A More Trustworthy Web?

Sandro Hawke, W3C Fellow
sandro@w3.org

For W3C AC Meeting
May 2018, Berlin

Credible Web CG

Timeline

  • Formed fall 2017 by Credibility Coalition folks
  • Initial meetings at TPAC
  • Started regular meetings last month
  • Nearing consensus on WG-like charter
  • F2F meeting planned for July

Framing the Problem

Can we shift the Web to empower end users
in their ongoing efforts
to decide which web content is trustworthy
and to avoid being misled or deceived?

Incremental approach

  • Establish common vocabularies (schemas)
    • for sharing data on the web
    • ... relevant to credibility assessment
    • schema.org is accepted in news industry
    • ... and some major platforms

What might folks share
that will help others know
what to trust?

Project Area 1: Inspection

Content and content providers may have observable features that indicate credibility. Can the CG identify these features and allow them to be annotated?
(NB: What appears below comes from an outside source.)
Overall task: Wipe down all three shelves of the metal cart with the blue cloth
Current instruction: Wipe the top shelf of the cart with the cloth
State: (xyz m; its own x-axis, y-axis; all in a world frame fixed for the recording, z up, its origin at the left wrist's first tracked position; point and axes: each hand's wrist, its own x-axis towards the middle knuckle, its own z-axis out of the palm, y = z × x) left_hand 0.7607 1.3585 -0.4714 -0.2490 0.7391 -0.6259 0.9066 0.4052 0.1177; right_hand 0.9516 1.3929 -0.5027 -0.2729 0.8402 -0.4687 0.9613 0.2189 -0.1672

  • example: "emotionally charged tone"

Annotation by: friends, volunteers, paid sources, AI

Usable by search, feed algorithms, UI

Risks:

  • impact of false positives/negatives
  • gameability arms race, like SEO

Early draft (from CredCo) at https://credweb.org/cciv

Project Area 2: Corroboration

Identify claims in content; check them against evidence

See: Int'l Fact-Checking Network, ClaimReview, RelatedFactChecks

  • Input-Side (Helping Fact-Checkers)
    • Collaborate on identifying checkable claims
    • Share urgency/demand data
    • Add context (time, geo) to claims
  • Output-Side (Claim Review++)
    • Expose provenance
    • Cross-link to increase trust
    • Convey more nuance/detail

Project Area 3: Reputation

Help people maintain and use their trust networks

  • Better human/machine collaboration around trust
  • Allow end-users to use their preferred trust networks
  • Help users track quality of sources
  • Bootstrap from: contacts? followers? co-authoring?

Risks:

  • asymmetry: humans see negative info as more salient
  • coerced statements (eg need for secret ballot)

Vocab example: { <example.com> :domainCredibility 0.80 }

Project Area 4: Transparency

Help folks self-report data impacting credibility (in some context)

Examples: disclosing business model, investors, jurisdiction

  • Publishers use structured markup in labeling themselves and their content, intended to highlight what makes them credible
  • See https://theTrustProject.org/

Risks:

  • by itself, can allow malicious folks to appear extra trustworthy
  • burden for small sources

Getting started...

  • Researchers (DFKI, MIT, Indiana, ...)
  • Small vendors (Hypothes.is, Meedan, FactsMission, ...)
  • News Media (AP/IPTC, BBC, ...)
  • Search/NewsFeed Platforms (Google, Facebook, Bing, ...)
  • Trust-related businesses (AirBnB, NIC.br, ...)
  • Liaison (CredCo, Tech & Check, IEEE P7011, ...)
  • Broader community

San Francisco meeting, end of July

More at https://credweb.org

These slides at http://hawke.org/talk-ac-2018

Bonus: What We're Not Doing

Out of scope 1

We won't be identifying "legitimate" content providers

We're not going to:

  • decide who gets their content seen
  • set standards for making that decision
  • develop tech for whitelists/blacklists beyond end-user control

because:

  • Political polarization would make consensus unlikely
  • Even within a community, the lines are not clear
  • Centralizes power, could turn into censorship
  • Would likely diminish the smaller voices (anti-web)

Out of scope 2

We won't build an AI to decide what's trustworthy

Because:

  • Unclear if it's possible without superhuman AI
  • Imperfect systems might make folks even more vulnerable

but:

  • Hybrid systems (humans in the loop) can be great
  • AI-based personal tools (eg spam filters) are good
  • We'll help ecosystem for the training data